◆ TASK ITEM
Copy each line of the records exactly, stopping only after the line that contains "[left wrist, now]" has been written, and leave pictures out.

◆ ENTRIES SUPPLIED
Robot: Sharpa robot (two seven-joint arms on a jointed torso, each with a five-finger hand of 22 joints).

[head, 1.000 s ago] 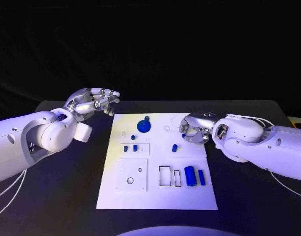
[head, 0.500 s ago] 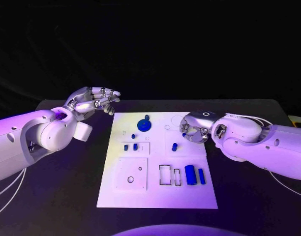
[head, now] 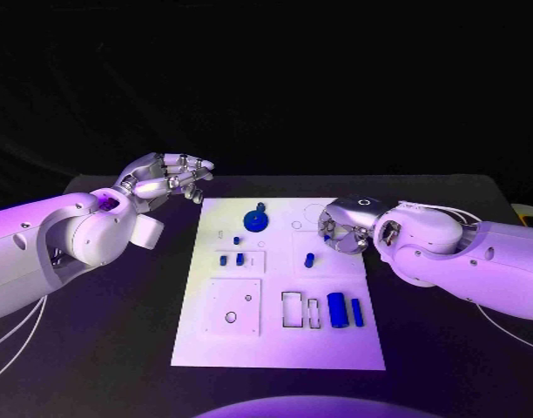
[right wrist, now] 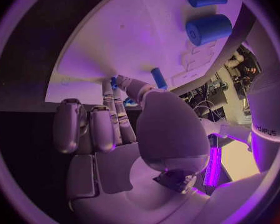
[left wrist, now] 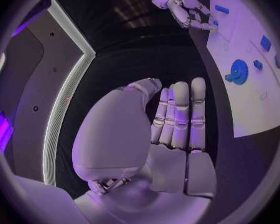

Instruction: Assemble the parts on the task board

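White rectangular task board [head: 279, 348] is centred; small blue peg [head: 309, 259] lies mid-board. Silver right hand [head: 346, 228], fingers curled, nothing visibly held, should be lowered squarely over it. Left hand [head: 164, 179] is raised, curled, empty.

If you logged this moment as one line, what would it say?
left robot hand: empty, off board | right robot hand: empty, over task board | blue gear: on board

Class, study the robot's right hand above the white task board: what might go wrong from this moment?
The right hand hangs low over the task board, close to a small blue peg; lowering further, it might knock it over. Its fingers hide part of the board from the wrist camera, so aiming may suffer. The gear nearby could be nudged.
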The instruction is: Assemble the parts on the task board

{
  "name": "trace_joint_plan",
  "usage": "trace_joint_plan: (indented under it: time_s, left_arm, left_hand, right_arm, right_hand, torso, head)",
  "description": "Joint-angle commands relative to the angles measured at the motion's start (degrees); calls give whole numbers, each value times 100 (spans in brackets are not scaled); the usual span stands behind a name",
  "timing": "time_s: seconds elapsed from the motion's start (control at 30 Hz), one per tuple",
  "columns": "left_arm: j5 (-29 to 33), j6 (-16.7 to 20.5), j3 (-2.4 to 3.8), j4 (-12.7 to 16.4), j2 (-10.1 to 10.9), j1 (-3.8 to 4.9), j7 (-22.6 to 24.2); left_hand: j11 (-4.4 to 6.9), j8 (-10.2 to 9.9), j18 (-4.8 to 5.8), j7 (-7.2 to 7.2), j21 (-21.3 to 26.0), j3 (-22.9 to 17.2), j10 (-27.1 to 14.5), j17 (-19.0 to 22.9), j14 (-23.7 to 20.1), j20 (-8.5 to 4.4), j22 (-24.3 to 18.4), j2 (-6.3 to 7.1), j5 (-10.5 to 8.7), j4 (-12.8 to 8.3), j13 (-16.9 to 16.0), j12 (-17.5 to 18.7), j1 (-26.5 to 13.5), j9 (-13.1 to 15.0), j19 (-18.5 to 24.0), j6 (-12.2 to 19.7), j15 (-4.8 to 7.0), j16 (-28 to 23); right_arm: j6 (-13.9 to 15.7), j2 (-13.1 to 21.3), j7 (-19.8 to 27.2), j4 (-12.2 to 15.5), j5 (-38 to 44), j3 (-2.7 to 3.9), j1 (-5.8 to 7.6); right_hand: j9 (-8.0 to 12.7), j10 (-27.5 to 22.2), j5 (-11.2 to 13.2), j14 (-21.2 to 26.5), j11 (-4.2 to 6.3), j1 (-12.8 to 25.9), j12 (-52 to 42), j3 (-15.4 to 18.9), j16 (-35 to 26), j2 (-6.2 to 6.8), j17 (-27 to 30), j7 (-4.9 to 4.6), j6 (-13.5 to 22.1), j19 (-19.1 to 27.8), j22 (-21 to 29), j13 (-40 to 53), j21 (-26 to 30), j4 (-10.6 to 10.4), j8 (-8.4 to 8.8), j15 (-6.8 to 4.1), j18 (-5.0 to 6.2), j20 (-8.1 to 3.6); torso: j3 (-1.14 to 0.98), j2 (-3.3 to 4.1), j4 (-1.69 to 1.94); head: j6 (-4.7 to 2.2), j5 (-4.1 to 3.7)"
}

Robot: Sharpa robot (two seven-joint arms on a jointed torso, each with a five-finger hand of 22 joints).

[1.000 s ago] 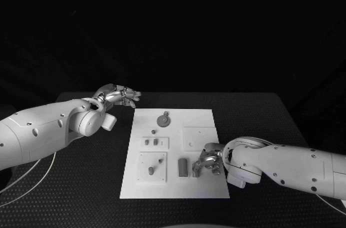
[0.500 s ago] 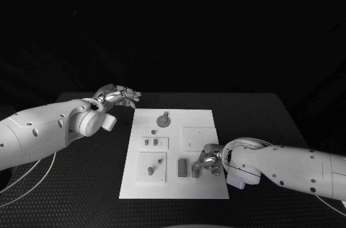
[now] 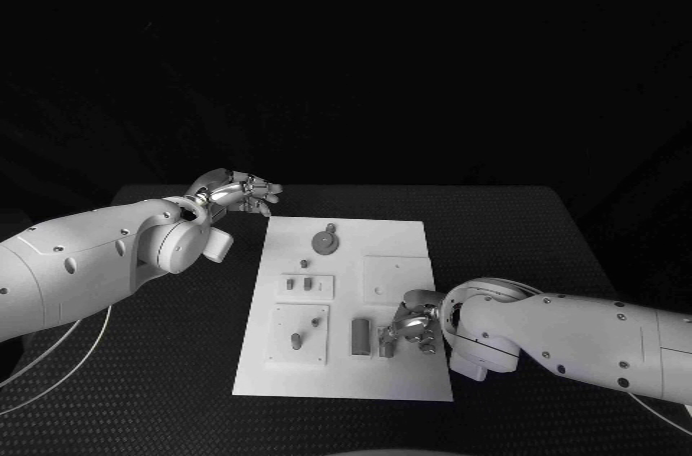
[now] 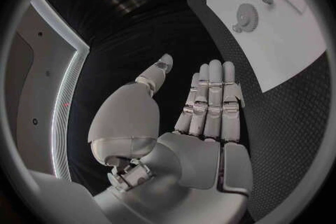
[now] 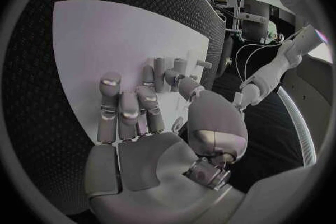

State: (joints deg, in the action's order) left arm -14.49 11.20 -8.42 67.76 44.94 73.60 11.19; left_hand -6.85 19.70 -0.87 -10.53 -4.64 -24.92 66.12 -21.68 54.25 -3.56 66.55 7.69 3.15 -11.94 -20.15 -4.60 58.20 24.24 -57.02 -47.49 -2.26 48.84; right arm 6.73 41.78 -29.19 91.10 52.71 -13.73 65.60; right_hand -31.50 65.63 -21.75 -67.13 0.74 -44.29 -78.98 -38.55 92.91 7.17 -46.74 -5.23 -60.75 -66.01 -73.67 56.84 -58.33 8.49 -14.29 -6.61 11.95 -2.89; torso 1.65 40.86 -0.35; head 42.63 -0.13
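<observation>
One task board [image 3: 389, 376], two robot hands

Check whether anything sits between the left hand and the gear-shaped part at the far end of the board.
Nothing visible does. The left hand hovers off the task board's far left corner, and only bare board separates it from the gear-shaped part.

You're looking at a bench [image 3: 519, 226] covered in black matt material with a fine woven or dimpled texture, plain in both wrist views. The task board [image 3: 404, 241] on it is smooth, matt white, like plastic or painted sheet. The gear-shaped part [image 3: 327, 241] looks dull grey; you cannot tell its material. Both arms wear glossy white shells. The left hand [image 3: 238, 191] and the right hand [image 3: 411, 326] are satin silver metal with smooth, lightly reflective fingers [image 4: 210, 95].
</observation>
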Motion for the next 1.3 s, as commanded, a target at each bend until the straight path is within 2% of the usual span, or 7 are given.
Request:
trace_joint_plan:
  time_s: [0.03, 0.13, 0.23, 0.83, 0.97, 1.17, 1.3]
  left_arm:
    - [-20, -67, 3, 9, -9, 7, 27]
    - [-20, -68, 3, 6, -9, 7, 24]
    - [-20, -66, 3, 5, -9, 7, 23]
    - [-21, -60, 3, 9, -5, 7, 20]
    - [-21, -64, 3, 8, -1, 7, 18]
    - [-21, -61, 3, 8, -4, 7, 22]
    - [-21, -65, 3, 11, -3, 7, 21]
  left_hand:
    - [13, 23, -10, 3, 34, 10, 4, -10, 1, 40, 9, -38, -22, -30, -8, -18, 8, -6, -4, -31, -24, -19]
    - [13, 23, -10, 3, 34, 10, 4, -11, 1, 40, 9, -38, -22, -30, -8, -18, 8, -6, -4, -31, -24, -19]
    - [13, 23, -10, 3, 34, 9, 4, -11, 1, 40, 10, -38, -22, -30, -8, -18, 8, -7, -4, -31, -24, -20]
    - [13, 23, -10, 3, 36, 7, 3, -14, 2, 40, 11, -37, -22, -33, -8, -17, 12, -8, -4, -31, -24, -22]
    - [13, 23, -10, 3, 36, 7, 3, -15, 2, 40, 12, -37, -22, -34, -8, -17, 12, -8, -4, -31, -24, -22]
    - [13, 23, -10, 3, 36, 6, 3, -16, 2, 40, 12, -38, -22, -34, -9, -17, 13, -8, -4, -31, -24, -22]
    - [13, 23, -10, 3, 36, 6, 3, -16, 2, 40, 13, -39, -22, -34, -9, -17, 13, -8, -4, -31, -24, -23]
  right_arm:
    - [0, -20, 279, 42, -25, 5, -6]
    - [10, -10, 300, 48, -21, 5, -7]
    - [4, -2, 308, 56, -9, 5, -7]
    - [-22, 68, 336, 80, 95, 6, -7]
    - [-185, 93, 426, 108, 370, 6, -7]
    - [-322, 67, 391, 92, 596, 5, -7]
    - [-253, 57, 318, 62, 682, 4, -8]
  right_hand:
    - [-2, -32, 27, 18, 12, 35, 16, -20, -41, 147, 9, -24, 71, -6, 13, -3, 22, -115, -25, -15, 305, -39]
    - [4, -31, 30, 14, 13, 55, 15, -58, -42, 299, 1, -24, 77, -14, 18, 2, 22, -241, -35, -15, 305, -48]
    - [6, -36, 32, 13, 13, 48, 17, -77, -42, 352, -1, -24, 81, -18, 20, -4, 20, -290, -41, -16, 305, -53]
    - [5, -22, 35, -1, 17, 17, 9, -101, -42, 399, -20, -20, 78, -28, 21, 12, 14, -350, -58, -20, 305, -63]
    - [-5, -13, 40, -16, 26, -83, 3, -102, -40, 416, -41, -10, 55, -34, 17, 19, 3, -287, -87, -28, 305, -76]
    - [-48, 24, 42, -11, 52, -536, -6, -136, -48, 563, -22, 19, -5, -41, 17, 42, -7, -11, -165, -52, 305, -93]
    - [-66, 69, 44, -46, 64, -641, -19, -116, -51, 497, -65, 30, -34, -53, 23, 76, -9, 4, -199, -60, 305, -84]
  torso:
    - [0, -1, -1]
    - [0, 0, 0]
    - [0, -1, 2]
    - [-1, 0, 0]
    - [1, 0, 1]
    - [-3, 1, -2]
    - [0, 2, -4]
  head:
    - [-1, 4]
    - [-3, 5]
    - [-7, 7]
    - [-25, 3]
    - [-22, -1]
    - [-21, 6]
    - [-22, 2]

◆ EXERCISE ANSWER
Robot: Sharpa robot (two seven-joint arms on a jointed torso, each with a five-finger hand of 22 joints).

[head, 1.000 s ago] 
[head, 0.500 s ago] 
[head, now] 
[right wrist, now] 
[left wrist, now] 

This is the complete answer to the exercise.